A quattro anni dalla scomparsa è impossibile racchiudere in poche pagine la enorme personalità di Umberto Eco, ma prendendo esempio da lui cercheremo di racchiudere un macrocosmo in uno spazio paragonabile alla sua felicissima “Bustina di Minerva”, argomentando e prendendo spunto dai suoi sapidissimi editoriali. Nel titolo della rubrica, come affermato nella prima “bustina”, si coglieva proprio il ‘messaggio’ quasi estemporaneo, se non provvisorio, di appunti scritti sull’esiguo spazio del risvolto dei fiammiferi, oggetto (esiste ancora?) che, in qualche modo, ricorda un microscopico libro, dove, dentro un cartoncino colorato, tra la seconda e la terza di “copertina”, poteva trovare posto una vita intera. In pochi centimetri quadri.
Eco così riuniva in una pagina una vicenda che dava la misura dell’epoca degli eventi rappresentati. Sempre con sagacia, spesso umorismo, costantemente con grande onestà intellettiva ed ampia chiarezza di vedute. Molto più che articoli: piccoli grandi saggi, utilissimi messaggi mai criptati, righe sempre votate alla ricerca di qualcosa che potesse avvicinarsi alla verità, “una” verità “per come” un essere umano possa percepire, con scienza e coscienza. Eco disponeva di entrambi. La sua poderosa capacità di sintesi gli permetteva, unico giornalista in Italia, di intitolare i suoi articoli, stante che invece, per consuetudine, il titolo spetta al redattore, come la copertina al direttore.
Ma la più grande qualità degli scritti su L’Espresso era l’assoluta mancanza di enfasi, una raffinata e naturale sobrietà che poneva il “giornalista” Eco in una condizione di assoluta “laicità”, di pensiero ed espressione. Certamente non mancavano a lui gli strumenti verbali per colpire al cuore ed al ventre il lettore; grande semiologo, amico/allievo di Pio Baldelli, avrebbe potuto raggiungere qualunque bersaglio proibito, ma la sua prosa era sempre coerente ed onesta.
Immaginando una stratificazione negli anni delle “bustine”, si ottiene un vero e proprio spessore di utili “segnali”, un insieme di sentimenti che ci offre e dona uno strumento impensato, volutamente tralasciato da Eco: una sobria poetica.
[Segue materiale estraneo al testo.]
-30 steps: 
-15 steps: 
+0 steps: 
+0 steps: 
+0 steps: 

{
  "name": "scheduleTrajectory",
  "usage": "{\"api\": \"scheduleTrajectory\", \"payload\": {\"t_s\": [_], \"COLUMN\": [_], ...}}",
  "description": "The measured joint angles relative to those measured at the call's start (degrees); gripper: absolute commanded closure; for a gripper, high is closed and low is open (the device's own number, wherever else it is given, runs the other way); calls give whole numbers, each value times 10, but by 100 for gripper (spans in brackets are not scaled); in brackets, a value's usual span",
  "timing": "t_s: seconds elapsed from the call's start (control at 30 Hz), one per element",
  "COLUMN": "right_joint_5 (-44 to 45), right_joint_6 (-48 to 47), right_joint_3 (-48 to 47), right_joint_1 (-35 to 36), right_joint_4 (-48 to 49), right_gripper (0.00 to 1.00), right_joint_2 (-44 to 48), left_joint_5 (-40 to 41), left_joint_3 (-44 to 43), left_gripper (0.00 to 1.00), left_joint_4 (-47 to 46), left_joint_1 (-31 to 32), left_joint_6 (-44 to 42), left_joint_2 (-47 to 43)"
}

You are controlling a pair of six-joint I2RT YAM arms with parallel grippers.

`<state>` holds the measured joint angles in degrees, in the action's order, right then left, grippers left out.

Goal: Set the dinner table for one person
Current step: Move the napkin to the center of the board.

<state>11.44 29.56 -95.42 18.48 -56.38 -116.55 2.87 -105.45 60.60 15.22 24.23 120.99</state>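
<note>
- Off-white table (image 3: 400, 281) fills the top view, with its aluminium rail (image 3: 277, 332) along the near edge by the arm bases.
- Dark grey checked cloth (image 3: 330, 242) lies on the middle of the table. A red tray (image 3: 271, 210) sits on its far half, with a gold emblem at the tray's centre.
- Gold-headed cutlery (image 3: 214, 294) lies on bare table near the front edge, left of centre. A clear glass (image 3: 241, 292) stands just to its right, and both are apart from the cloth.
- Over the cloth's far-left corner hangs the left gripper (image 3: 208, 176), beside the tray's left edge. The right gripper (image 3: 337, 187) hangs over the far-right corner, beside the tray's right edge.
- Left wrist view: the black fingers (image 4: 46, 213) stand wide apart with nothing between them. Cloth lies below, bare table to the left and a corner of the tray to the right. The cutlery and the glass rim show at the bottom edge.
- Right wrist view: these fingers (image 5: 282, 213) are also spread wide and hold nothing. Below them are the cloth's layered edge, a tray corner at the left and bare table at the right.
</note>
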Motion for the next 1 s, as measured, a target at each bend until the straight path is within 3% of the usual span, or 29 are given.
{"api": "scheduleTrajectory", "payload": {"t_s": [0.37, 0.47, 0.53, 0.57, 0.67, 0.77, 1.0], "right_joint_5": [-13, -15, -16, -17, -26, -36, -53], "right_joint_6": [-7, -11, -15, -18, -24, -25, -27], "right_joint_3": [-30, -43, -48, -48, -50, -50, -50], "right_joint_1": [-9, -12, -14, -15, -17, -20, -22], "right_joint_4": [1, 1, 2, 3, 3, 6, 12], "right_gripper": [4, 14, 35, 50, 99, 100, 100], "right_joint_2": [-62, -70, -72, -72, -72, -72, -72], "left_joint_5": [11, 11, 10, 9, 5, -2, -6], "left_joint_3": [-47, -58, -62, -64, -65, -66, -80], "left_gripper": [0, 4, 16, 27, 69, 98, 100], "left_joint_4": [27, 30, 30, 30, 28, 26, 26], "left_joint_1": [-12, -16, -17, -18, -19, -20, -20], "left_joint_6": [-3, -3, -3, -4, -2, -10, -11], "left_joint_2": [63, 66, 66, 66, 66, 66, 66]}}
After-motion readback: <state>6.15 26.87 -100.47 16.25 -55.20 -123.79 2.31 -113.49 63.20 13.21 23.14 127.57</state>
Oggi è più forte il lutto, veramente, restando inevasa la domanda: “cosa ne direbbe Eco?”. Il lutto è ancor vivo per la perdita di un padre culturale, che, nel continuo suo osservare il mondo, ci ha sorretto per mano. Senza nascondere nulla, senza soverchi incoraggiamenti. Che la notte resta comunque buia, oggi ancor di più.